*Prompt:*
Copy, from the listing, every line in which the string "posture" is present.

[Information provided Boundary: Start]

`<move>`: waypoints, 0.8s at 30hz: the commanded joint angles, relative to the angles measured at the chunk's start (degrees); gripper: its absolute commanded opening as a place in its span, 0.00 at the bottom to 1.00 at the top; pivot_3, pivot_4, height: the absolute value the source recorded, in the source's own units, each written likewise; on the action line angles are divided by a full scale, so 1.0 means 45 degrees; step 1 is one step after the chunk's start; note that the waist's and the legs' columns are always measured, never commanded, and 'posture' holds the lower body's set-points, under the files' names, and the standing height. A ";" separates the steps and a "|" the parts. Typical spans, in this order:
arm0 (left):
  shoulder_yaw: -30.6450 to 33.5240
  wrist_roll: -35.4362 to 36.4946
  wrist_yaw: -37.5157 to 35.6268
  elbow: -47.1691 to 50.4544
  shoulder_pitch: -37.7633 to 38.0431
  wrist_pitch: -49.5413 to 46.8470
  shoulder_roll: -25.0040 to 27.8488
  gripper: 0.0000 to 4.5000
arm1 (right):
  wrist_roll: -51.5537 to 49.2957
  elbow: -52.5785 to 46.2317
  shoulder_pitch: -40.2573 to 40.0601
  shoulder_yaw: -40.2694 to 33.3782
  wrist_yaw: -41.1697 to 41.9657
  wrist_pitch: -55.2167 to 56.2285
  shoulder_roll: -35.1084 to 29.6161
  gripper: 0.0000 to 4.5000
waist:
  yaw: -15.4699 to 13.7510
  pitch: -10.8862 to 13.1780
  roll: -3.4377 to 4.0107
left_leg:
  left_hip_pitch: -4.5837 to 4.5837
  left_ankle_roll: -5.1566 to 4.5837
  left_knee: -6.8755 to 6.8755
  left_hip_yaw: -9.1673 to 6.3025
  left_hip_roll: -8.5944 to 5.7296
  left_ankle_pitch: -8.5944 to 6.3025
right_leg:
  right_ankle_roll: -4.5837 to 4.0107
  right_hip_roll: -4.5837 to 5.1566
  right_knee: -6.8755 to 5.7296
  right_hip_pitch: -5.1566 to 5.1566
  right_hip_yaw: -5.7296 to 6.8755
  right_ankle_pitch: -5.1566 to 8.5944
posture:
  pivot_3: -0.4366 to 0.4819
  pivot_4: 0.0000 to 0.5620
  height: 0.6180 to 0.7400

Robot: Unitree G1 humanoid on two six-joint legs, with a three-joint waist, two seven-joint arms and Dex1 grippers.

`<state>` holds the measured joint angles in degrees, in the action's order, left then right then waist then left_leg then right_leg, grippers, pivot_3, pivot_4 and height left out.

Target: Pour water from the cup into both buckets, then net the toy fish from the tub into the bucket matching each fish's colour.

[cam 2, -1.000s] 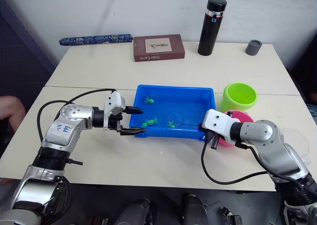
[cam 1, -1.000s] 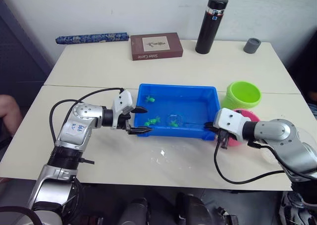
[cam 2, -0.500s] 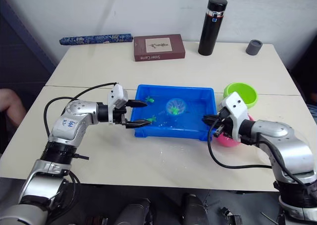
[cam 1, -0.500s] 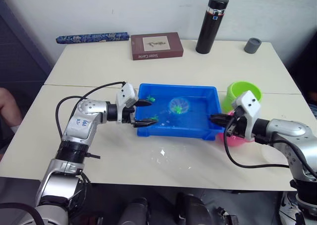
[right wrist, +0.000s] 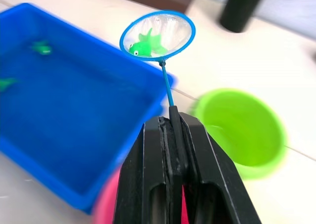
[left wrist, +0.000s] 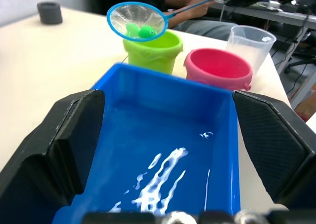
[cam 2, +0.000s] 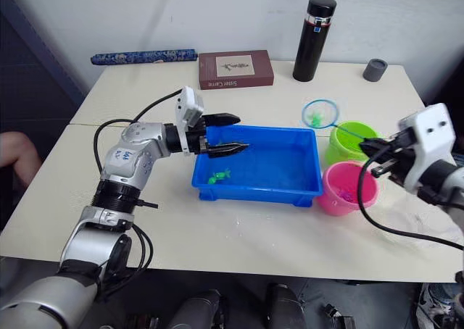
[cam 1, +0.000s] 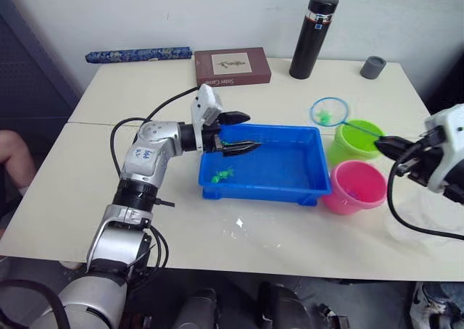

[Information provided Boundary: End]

*Answer space:*
`<move>`: waypoints, 0.8s at 30hz: the commanded joint angles, relative to the angles measured at the chunk's start (degrees); gripper: its absolute commanded opening as a place in its span, 0.00 at the bottom to 1.00 at the top; pivot_3, pivot_4, height: the absolute value the source recorded, in the source's own units, each written likewise; on the action line angles are divided by a full scale, so 1.0 means 45 degrees; step 1 is one step after the chunk's start; note that the waist's and the legs' columns are always measured, never commanded, and 'posture' holds the lower body's set-points, under the files' names, and the standing height. A ";" separates the steps and a "|" the parts. Typical spans, in this order:
posture:

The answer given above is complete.